Ucapan Song Sichen membuat mata Fu Chong membelalak. Benar juga. Adakah uang yang dihasilkan seorang pebisnis yang benar-benar bersih? Namun, hasil penyelidikan terhadap Shi Ran begitu bersih, seolah-olah ia tidak menggunakan cara apa pun, bahkan perusahaannya berkembang jauh lebih baik. Hal ini membunyikan alarm di kepala Fu Chong.

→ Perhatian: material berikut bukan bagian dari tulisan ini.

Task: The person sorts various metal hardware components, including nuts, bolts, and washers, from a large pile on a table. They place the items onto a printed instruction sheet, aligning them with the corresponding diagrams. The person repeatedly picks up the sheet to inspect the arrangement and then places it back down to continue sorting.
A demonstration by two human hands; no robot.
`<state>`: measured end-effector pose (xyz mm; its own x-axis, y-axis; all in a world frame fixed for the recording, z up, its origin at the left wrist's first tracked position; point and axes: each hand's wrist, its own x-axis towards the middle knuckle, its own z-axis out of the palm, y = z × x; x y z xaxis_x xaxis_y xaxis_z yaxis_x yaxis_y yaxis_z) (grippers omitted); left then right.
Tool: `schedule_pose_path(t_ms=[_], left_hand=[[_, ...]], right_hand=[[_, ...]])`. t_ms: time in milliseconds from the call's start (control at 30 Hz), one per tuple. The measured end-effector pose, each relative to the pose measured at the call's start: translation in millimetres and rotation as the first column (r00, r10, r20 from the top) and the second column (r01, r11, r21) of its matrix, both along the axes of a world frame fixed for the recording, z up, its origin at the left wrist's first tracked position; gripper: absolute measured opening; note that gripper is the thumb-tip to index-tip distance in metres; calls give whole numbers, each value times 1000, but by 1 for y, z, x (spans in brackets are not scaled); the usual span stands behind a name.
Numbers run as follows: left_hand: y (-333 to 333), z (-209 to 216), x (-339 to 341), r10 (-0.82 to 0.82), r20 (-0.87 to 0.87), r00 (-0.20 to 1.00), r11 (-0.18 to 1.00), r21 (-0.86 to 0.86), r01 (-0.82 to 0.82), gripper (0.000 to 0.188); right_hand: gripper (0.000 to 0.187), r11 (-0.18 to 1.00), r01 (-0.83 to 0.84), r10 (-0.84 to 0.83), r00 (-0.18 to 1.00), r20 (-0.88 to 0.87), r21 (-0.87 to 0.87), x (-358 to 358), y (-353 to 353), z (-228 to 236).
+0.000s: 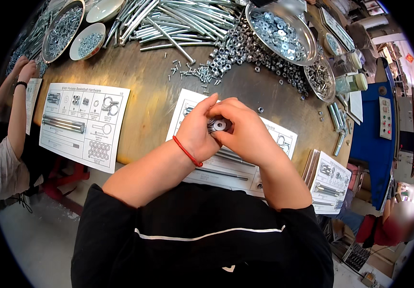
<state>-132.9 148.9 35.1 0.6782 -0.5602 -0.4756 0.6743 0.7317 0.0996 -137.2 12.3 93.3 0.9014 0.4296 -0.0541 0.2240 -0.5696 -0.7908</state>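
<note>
My left hand, with a red cord at its wrist, and my right hand meet over the near middle of the table. Between them is a short stack of round metal washers, its top hole facing up. The fingers of both hands curl around the stack, and its lower part is hidden by them. Beneath my hands lies a white printed sheet with hardware pictures. Long rods show on that sheet; whether they are printed or real I cannot tell.
Long bolts, loose nuts and small screws cover the far table. A steel tray of washers stands far right, a bowl of screws far left. Another printed sheet lies left. A co-worker's hands are at the left edge.
</note>
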Motion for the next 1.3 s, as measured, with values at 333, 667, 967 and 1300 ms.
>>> schedule_pose_path(t_ms=[333, 667, 967, 1300], left_hand=[[14, -21, -37, -19, -68, 997, 886, -464, -15, 44], [16, -27, -57, -49, 72, 996, 789, -609, 82, 56], [20, 2, -63, -179, 130, 975, 969, -148, 197, 68], [28, 3, -81, -324, 178, 929, 934, 217, 284, 54]], right_hand=[[24, 995, 52, -62, 991, 119, 80, -39, 5, 10], [33, 994, 105, -103, 988, 119, -9, -74, 16, 26], [25, 993, 116, -117, 990, -82, -22, -83, 18, 1], [12, 940, 338, -306, 898, 317, -51, -83, 8, -10]])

"Setiap proyek yang disentuhnya selalu sukses. Selain beberapa proyek yang bersinggungan dengan kita, memang cukup mencurigakan."

"Ya," sahut Song Sichen.

"Kudengar kali ini dia bekerja sama dengan pihak selatan."

"Selatan?"

"Iya! Tapi kerja sama apa tepatnya, belum diketahui."

Song Sichen tidak berkomentar setelah mendengar itu.

"Song Sichen?"

Song Sichen tenggelam dalam pikirannya sendiri. Fu Chong memanggilnya, namun ia tetap tidak menjawab.

"Selatan... Luke..."

Song Sichen hanya bergumam pada dirinya sendiri. Fu Chong dan Mo Zichen saling berpandangan, keduanya menggelengkan kepala karena tidak paham apa yang terjadi.